Website Speed Optimization and Waterfall Diagram

Waterfall diagram is useful to find out how browser spending time loading page components. There is a an opensource tool built for IE called AOL Pagetest. It has online version where we can check sites via connections in USA and we can define connection speed.

I’ve prepared a sample page: http://webscalingblog.com/waterfall/1/, let’s look how we can optimize it.

Waterfall diagram of loading this page using IE7 (clickable):

We see that page contains 3 CSS components, 3 Javascript and 7 images.
There are two orange spot on the diagram – the browser opened two connections and was ready to download two components in parallel.
Green part of bars – time to first byte – it’s the HTTP request overhead. The overhead here is 150-200ms on each HTTP request. We see much of green color on the diagram.

Look at 2.css, 2.js and 3.js – the browser spent most of time sending request and waiting rather than downloading.

Especially important is Time to Start Render which is shown as green vertical line. We see that it took 2 seconds to start render this pretty simple page.
2 seconds the browser downloaded HTML, CSS and JS components.

As first step I’ve joined the CSS files and the JS files into 1 CSS file and 1 JS file:
http://webscalingblog.com/waterfall/2/

We see it gets better but browser still spending time on the Javascript, rendering cannot be started until browser downloaded and executed Javascript. And Javascript is blocking downloading of next components.

Next example shows what we get after moving Javascript to the bottom of page (let’s suppose that in this case we can do it).

http://webscalingblog.com/waterfall/3/

It becomes pretty much better, Time to Start Rendering was improved. Javascript is loading after the all other components loaded.
But still, the browser has to download CSS, there is green bar (wait time) after HTML downloading is done and the CSS component consumes one downloading slot.

Now let’s try to embed CSS into HTML.

http://webscalingblog.com/waterfall/4/

Finally, Time to Start Render was reduced dramatically. Now it’s 0.8s instead of 2s we had at the beginning.

Note that after embeding CSS we increased download volume for cached page views, because browser now has to download CSS within HTML. To avoid this, we can use the technique with cookie to guess cache state. It was described in the previous post.

Going from waterfall3 to waterfall4 we didn’t improve Full Load Time. So if we would use some benchmark to measure Full Load Time we probably would not notice any difference. While from end-user point of view there was significant improvement in response time.

At the moment I don’t know any benchmark (besides AOL Pagetest) that’s able to measure Time to Start Render. There is Firebug 1.3 Beta for Firefox which is able to do waterfall diagrams and which shows time to DOMContentReady and most time we can use it, but actually it isn’t the same, I noticed that moving Javascript to the bottom doesn’t improve DOMContentReady time while actually browser starts rendering earlier (I tested it with a big Javascript file)

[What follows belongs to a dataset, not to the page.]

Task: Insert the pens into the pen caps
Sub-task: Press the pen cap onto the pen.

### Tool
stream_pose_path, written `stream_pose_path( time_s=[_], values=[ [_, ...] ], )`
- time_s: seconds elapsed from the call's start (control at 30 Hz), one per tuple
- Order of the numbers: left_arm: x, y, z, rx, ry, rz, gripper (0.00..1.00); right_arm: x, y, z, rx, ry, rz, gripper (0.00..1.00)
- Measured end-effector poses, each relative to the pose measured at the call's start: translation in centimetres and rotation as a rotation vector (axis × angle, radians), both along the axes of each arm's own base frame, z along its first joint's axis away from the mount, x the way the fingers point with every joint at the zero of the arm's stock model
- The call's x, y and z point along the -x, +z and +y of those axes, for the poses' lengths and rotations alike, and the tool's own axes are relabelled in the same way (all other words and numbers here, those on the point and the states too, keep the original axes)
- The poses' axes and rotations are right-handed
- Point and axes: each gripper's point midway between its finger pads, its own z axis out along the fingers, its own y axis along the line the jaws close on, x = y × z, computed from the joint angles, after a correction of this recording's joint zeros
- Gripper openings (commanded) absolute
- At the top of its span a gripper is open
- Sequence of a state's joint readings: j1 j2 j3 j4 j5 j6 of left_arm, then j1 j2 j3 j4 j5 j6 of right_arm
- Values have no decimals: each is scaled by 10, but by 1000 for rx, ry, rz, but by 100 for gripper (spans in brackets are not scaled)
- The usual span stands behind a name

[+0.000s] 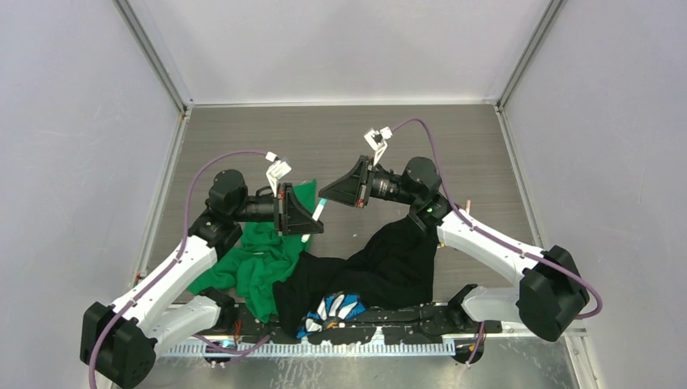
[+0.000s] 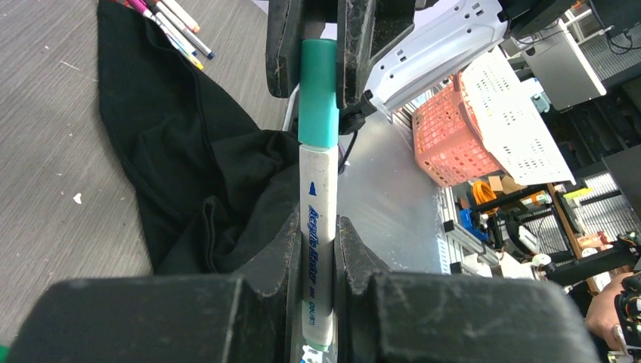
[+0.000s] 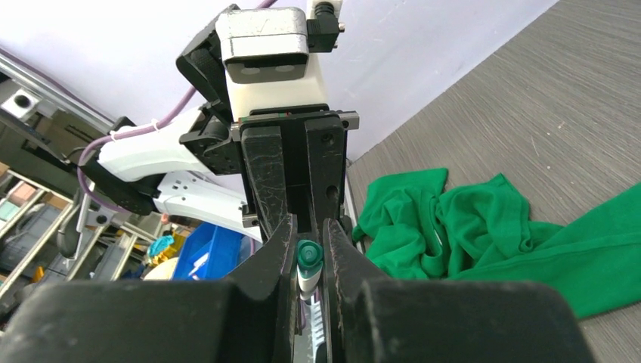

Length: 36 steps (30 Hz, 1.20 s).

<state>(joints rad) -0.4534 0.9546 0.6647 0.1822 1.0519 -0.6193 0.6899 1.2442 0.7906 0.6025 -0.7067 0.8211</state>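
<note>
Left gripper (image 2: 316,234) clenched on white marker pen (image 2: 318,189) barrel. Right gripper (image 3: 308,246) clenched on teal cap (image 2: 317,91), which sits on the pen's end. Both midair, 12 o'clock of black cloth (image 1: 397,259). Green cloth (image 1: 263,259) at its 9 o'clock. Loose pens (image 2: 175,24) at 11 o'clock in left wrist view.

My arms (image 1: 166,275): white shells, black joints. Purple cable (image 1: 212,160) along each, white clips (image 1: 278,170) near the wrist. Fingers (image 3: 261,283) black, wedge-shaped, badly scuffed. Left gripper (image 3: 296,227): white camera box (image 3: 268,57) at 12 o'clock, screw in black plate.
</note>
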Motion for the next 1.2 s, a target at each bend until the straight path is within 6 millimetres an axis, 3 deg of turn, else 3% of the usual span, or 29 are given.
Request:
stream_pose_path(
  time_s=[0.5,0.97,1.2],
  values=[
    [-1,-9,2,-12,-35,33,0,-1,-16,6,104,-7,-55,1],
    [2,-8,4,-7,-60,26,0,2,-16,16,43,12,-42,1],
    [3,-12,5,-18,-67,10,0,6,-20,26,127,38,-103,1]
  ],
)
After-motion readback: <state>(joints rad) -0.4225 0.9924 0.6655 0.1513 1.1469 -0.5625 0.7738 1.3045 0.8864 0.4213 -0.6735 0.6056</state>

And last step, if we want to improve Full Load Time and if we can use CSS Image Sprites here, we can join images into one bigger image.

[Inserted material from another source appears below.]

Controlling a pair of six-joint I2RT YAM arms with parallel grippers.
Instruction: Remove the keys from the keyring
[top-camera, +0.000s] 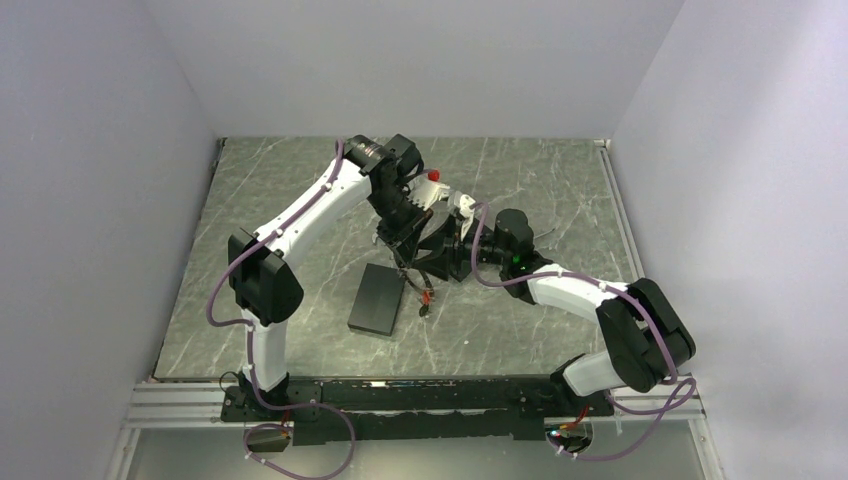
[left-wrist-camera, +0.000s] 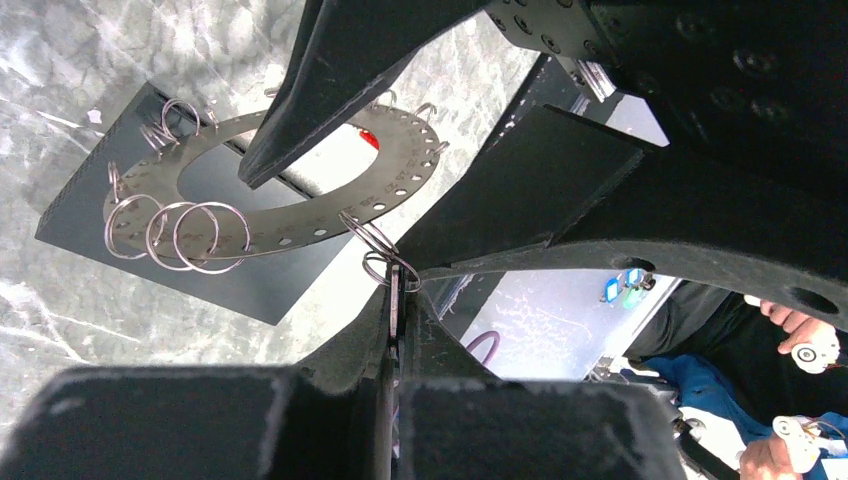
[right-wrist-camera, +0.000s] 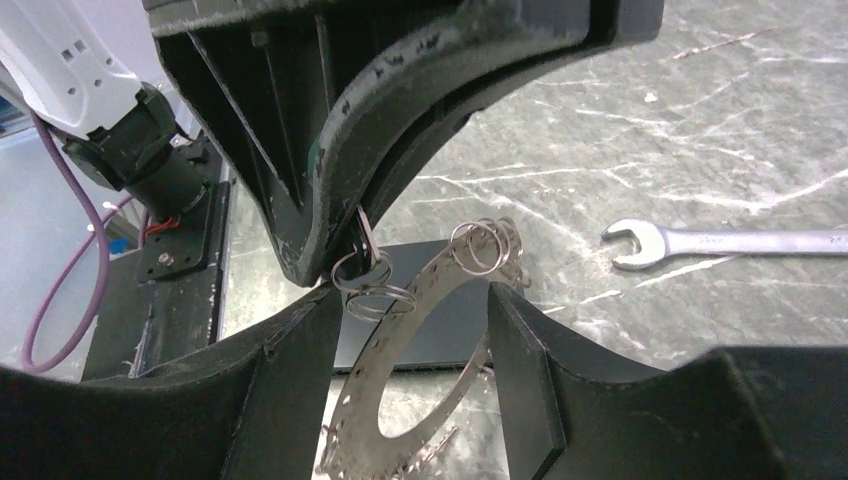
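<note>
The keyring (right-wrist-camera: 392, 345) is a flat perforated metal ring hanging in the air, with several small split rings (left-wrist-camera: 180, 232) and a red piece (left-wrist-camera: 368, 138). A spiky fringe of keys (right-wrist-camera: 375, 462) hangs at its lower edge. My left gripper (left-wrist-camera: 395, 300) is shut on one thin key blade (right-wrist-camera: 365, 235), which a small split ring links to the keyring. My right gripper (right-wrist-camera: 415, 300) is open, its fingers (right-wrist-camera: 530, 370) on either side of the keyring. In the top view both grippers meet at mid-table, the left (top-camera: 405, 235) and the right (top-camera: 440, 250).
A flat black box (top-camera: 378, 298) lies on the marble table under the grippers, also in the left wrist view (left-wrist-camera: 230, 270). A long silver wrench (right-wrist-camera: 720, 242) lies on the table beyond the right gripper. White walls close the sides and back.
</note>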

http://webscalingblog.com/waterfall/5/
(Sorry, I’ve simply included the file and didn’t use CSS positioning)

It reduced Full Load Time from 2.4s to 2s. And we had only 7 images – usually sites contain much more and improvement will be more significant.
CSS Sprites were described in one of previous posts.

13 comments ↓

#1 John Laur on 11.10.08 at 6:03 pm

Instead of CSS Sprites (which I personally despise) you could host images (and CSS/JS for that matter) on separate hostnames but the same webserver (via CNAMEs) to improve download concurrency. It’s not a particularly good technique if you use heavy apache processes to serve both your dynamic and static content, but paired with a lightweight frontend server (ngnix, lighttpd, pound) it will help tremendously without having to jack around with page layout and the horrible junk that is CSS sprites.

#2 Nail on 11.11.08 at 12:09 am

John,
Yes, for this case we could use several hostnames to load images in parallel.
It’s not always applicable though, I mean there are sites with 50+ images and we are limited with DNS requests – they can slow down page loading. Plus browser will have to establish 2 connection per hostname.

#3 frederic sidler on 11.11.08 at 9:32 pm

firebug with yslow and the 10 yahoo rules is also worth reading.

you can also use yuicompressor to concatenate JS and CSS

you can gzip these files too (make sure you have zip and non-zip version in case the client browser does not support it)

You denfinitely should use a version number in your JS and CSS files and set the cache never to expire so that you will never retrieve these files again if they have not changed.

Last, you can use a CDN to host these files so that your server will never be hit.

#4 zuborg on 11.19.08 at 3:54 pm

Nice article

But nowadays is more common limit 6-8 connections per host, IE8 will have 8 too (as far as I know).

http://performance.webpagetest.org:8080/ is nice tool too, but I would also recommend to try this one speedmeter – http://Site-Perf.com/
It’s highly customizable, supports a lot of features like Keep-Alive, HTTP-Compression and HTTP-Auth…
Also there is tool to measure packetloss level on internet link of you server.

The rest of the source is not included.